EXERCISE OBJECTIVE |
Reproduce the data exactly. Omit no record.

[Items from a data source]
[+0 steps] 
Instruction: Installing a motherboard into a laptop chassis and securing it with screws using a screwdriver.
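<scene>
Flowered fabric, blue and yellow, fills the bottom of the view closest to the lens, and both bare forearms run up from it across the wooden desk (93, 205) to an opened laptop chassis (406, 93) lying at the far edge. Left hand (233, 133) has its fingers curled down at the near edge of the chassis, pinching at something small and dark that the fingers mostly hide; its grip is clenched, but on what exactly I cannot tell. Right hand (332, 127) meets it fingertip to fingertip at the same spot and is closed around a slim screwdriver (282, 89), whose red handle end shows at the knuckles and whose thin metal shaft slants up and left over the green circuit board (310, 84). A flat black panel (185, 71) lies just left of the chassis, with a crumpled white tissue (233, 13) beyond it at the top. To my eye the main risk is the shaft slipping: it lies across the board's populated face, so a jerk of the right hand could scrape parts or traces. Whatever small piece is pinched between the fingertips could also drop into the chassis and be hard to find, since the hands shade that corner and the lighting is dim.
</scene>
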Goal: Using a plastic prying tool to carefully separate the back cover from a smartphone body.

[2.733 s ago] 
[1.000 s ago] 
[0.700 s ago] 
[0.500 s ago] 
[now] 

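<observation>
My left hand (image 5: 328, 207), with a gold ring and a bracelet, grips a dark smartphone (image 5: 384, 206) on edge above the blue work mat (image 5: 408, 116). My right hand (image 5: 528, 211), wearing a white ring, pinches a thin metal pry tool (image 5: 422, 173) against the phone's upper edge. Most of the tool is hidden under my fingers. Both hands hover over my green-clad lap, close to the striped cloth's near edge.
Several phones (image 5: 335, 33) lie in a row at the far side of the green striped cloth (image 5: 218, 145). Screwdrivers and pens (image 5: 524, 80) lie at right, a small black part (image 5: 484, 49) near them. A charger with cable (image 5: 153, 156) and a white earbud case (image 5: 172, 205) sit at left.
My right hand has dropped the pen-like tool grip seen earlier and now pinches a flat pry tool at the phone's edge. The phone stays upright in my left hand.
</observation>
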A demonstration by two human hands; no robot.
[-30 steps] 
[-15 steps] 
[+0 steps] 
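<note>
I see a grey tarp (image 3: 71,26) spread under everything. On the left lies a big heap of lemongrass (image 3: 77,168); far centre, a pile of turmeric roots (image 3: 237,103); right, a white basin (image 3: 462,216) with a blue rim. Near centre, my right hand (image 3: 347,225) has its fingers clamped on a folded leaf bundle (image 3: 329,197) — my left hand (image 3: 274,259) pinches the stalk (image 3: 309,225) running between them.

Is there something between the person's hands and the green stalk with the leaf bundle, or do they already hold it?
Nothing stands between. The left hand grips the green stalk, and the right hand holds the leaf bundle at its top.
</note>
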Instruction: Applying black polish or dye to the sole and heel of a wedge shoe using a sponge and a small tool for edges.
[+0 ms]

TASK ANSWER |
[+0 steps] 
Instruction: Installing a motherboard into a laptop chassis and securing it with screws using a screwdriver.
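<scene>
Flowered fabric, blue and yellow, fills the bottom of the view closest to the lens, and both bare forearms run up from it across the wooden desk (93, 205) to an opened laptop chassis (406, 93) lying at the far edge. Left hand (233, 133) has its fingers curled down at the near edge of the chassis, pinching at something small and dark that the fingers mostly hide; its grip is clenched, but on what exactly I cannot tell. Right hand (332, 127) meets it fingertip to fingertip at the same spot and is closed around a slim screwdriver (282, 89), whose red handle end shows at the knuckles and whose thin metal shaft slants up and left over the green circuit board (310, 84). A flat black panel (185, 71) lies just left of the chassis, with a crumpled white tissue (233, 13) beyond it at the top. To my eye the main risk is the shaft slipping: it lies across the board's populated face, so a jerk of the right hand could scrape parts or traces. Whatever small piece is pinched between the fingertips could also drop into the chassis and be hard to find, since the hands shade that corner and the lighting is dim.
</scene>
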Goal: Using a plastic prying tool to carefully separate the back cover from a smartphone body.

[2.733 s ago] 
[1.000 s ago] 
[0.700 s ago] 
[0.500 s ago] 
[now] 

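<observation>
My left hand (image 5: 328, 207), with a gold ring and a bracelet, grips a dark smartphone (image 5: 384, 206) on edge above the blue work mat (image 5: 408, 116). My right hand (image 5: 528, 211), wearing a white ring, pinches a thin metal pry tool (image 5: 422, 173) against the phone's upper edge. Most of the tool is hidden under my fingers. Both hands hover over my green-clad lap, close to the striped cloth's near edge.
Several phones (image 5: 335, 33) lie in a row at the far side of the green striped cloth (image 5: 218, 145). Screwdrivers and pens (image 5: 524, 80) lie at right, a small black part (image 5: 484, 49) near them. A charger with cable (image 5: 153, 156) and a white earbud case (image 5: 172, 205) sit at left.
My right hand has dropped the pen-like tool grip seen earlier and now pinches a flat pry tool at the phone's edge. The phone stays upright in my left hand.
</observation>
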A demonstration by two human hands; no robot.
[-30 steps] 
[-15 steps] 
[+0 steps] 
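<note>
I see a grey tarp (image 3: 71,26) spread under everything. On the left lies a big heap of lemongrass (image 3: 77,168); far centre, a pile of turmeric roots (image 3: 237,103); right, a white basin (image 3: 462,216) with a blue rim. Near centre, my right hand (image 3: 347,225) has its fingers clamped on a folded leaf bundle (image 3: 329,197) — my left hand (image 3: 274,259) pinches the stalk (image 3: 309,225) running between them.

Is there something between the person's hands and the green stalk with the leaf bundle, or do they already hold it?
Nothing stands between. The left hand grips the green stalk, and the right hand holds the leaf bundle at its top.
</note>
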Instruction: Applying black polish or dye to the sole and heel of a wedge shoe using a sponge and a small tool for edges.
[+0 ms]

The exercise has now been completed.